There are also many musicians who have synesthesia. Izzy Mawdesley, an 18-year-old singer-songwriter, discovered she had synesthesia when she heard a Maggie Rodger's interview; "...until then I hadn’t realised it was an actual condition. I just thought everybody saw shapes and colours when they heard music...".

Pictured: Izzy Mawdesley (18)

Since synesthesia is something she has always experienced, Izzy isn't sure how different her music would be without it. Despite this, she says that "...just changing the key of a song by a semitone completely changes the way I see it in my mind, which allows me to hear the song with a fresh pair of ears. It makes the process of writing and producing quicker, as I’m able to see where the music is going and how it could look before I’ve actually created it."


As somebody without synesthesia, it's really difficult to imagine how the condition manifests itself. It's almost like trying to imagine a colour that's not on our spectrum. Izzy tried her best to explain what goes on in her mind when she hears music; "It’s as if your senses have gotten a bit jumbled up; every time I hear something, I involuntarily see it as well. I don’t literally see it in front of me, but I see it in my mind's eye." She went on to explain that; "every sound has its own innate colour, texture, shape, and size that I have no control over. It also affects the way I perceive people, words, numbers, and periods of my life in memories."
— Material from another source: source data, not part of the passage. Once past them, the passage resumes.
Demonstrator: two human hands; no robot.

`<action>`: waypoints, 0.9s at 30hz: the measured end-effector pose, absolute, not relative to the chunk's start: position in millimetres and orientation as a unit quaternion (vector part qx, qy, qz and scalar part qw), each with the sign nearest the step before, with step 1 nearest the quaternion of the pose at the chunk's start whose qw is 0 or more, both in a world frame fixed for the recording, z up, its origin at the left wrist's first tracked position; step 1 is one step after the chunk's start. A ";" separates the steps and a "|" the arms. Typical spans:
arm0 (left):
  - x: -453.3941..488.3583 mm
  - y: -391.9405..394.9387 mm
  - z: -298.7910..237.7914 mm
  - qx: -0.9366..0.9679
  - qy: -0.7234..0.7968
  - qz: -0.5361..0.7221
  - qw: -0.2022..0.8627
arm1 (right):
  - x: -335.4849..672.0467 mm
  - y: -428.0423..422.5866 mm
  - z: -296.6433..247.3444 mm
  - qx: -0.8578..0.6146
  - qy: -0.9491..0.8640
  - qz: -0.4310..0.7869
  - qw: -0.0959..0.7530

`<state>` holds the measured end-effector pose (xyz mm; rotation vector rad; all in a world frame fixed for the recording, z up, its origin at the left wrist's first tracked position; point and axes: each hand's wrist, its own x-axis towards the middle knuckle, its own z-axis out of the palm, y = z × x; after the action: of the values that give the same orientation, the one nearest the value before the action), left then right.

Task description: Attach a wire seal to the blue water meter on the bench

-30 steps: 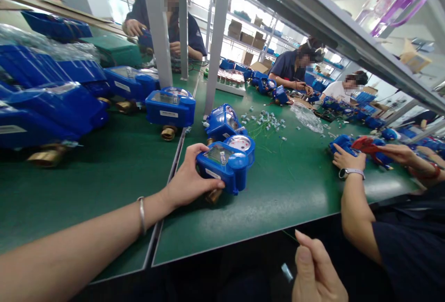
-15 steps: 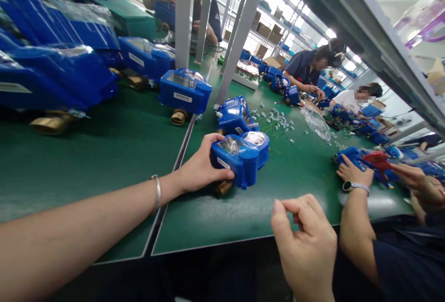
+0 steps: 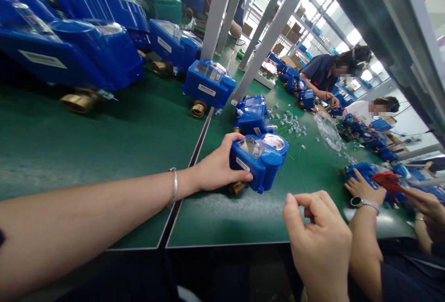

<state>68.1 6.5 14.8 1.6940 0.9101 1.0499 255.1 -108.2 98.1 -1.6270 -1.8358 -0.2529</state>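
Observation:
My left hand (image 3: 217, 167), with a silver bangle at the wrist, grips the left end of a blue water meter (image 3: 259, 163). The meter rests on the green table, its brass fitting (image 3: 238, 187) showing below my thumb. Just behind it stands another blue meter (image 3: 253, 114), partly hidden by the held one. My right hand (image 3: 320, 232) hovers near the table's front edge, apart from the meter. Its thumb and index fingertips pinch together and the other fingers are curled. Anything between those fingertips is too small or hidden to make out.
Several blue meters (image 3: 208, 84) stand at left and behind. Small pale clips (image 3: 292, 121) lie scattered beyond my meter, near a clear plastic bag (image 3: 327, 130). Metal posts (image 3: 274, 28) rise from the table. At right, a co-worker's hand (image 3: 365, 191) touches a meter beside a red tool (image 3: 387, 180).
The view has turned left, so the whole scene sits further right. My left hand keeps its grip on the water meter, and my right hand stays pinched.

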 end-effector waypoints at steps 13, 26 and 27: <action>71.5 -14.9 19.3 0.741 0.474 0.434 0.195 | 246.1 -109.8 101.4 -0.613 -0.693 -0.145 0.350; 70.6 -17.9 20.0 0.756 0.469 0.436 0.133 | 305.4 -65.0 85.6 -0.637 -0.709 -0.061 0.296; 70.3 -18.9 20.4 0.758 0.468 0.437 0.124 | 321.5 -44.9 88.9 -0.638 -0.710 -0.050 0.295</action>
<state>70.3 -18.9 20.4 2.2084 1.3651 1.2745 321.5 -44.9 88.9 -1.6975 -1.8892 -0.1322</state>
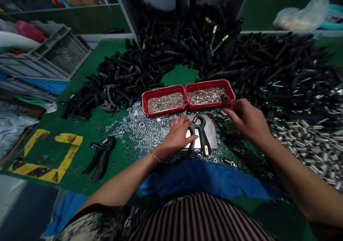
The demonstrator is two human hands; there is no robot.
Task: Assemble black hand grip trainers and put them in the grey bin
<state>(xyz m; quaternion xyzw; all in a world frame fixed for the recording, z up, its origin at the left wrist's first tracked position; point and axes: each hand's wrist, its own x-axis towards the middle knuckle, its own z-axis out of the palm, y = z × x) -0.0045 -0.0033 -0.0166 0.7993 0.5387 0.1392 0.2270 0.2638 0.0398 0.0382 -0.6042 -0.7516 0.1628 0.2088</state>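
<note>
My left hand is closed on a black hand grip strengthener, steadying it against a flat metal plate. A coil spring shows near the top of the grip, by my fingertips. My right hand is closed around a small dark and red tool, raised at the front right corner of the right-hand red tray; its exact kind is unclear. That tray contains small metal pins. Beside it, the left-hand red tray contains smaller metal pieces.
Loose washers spread around the plate. Another hand grip lies left, near yellow-black tape. Black handles pile up left, behind and right. Springs heap at right. A blue cloth lines the front edge; a grey crate stands left.
</note>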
Izzy's sister is also a synesthete, which isn't unsurprising as the condition is thought to be genetic. While there is yet to be a confirmed genetic link, around 40% of synesthetes report that a direct relative also has the condition.

Pictured: Izzy Mawdesley (18)

"...exploiting [synesthesia] creates a much more immersive experience for the listener. Musicians such as Jack Garrett and Billie Eilish have definitely used it to this effect," explains Izzy, showing that having synesthesia can be a bit of a superpower if you know how to use it.


While synesthesia may be a difficult concept to wrap your head around, it's great to have artists like Izzy and Grace who are able to translate a synesthetes perception of the world into a language we already understand; music.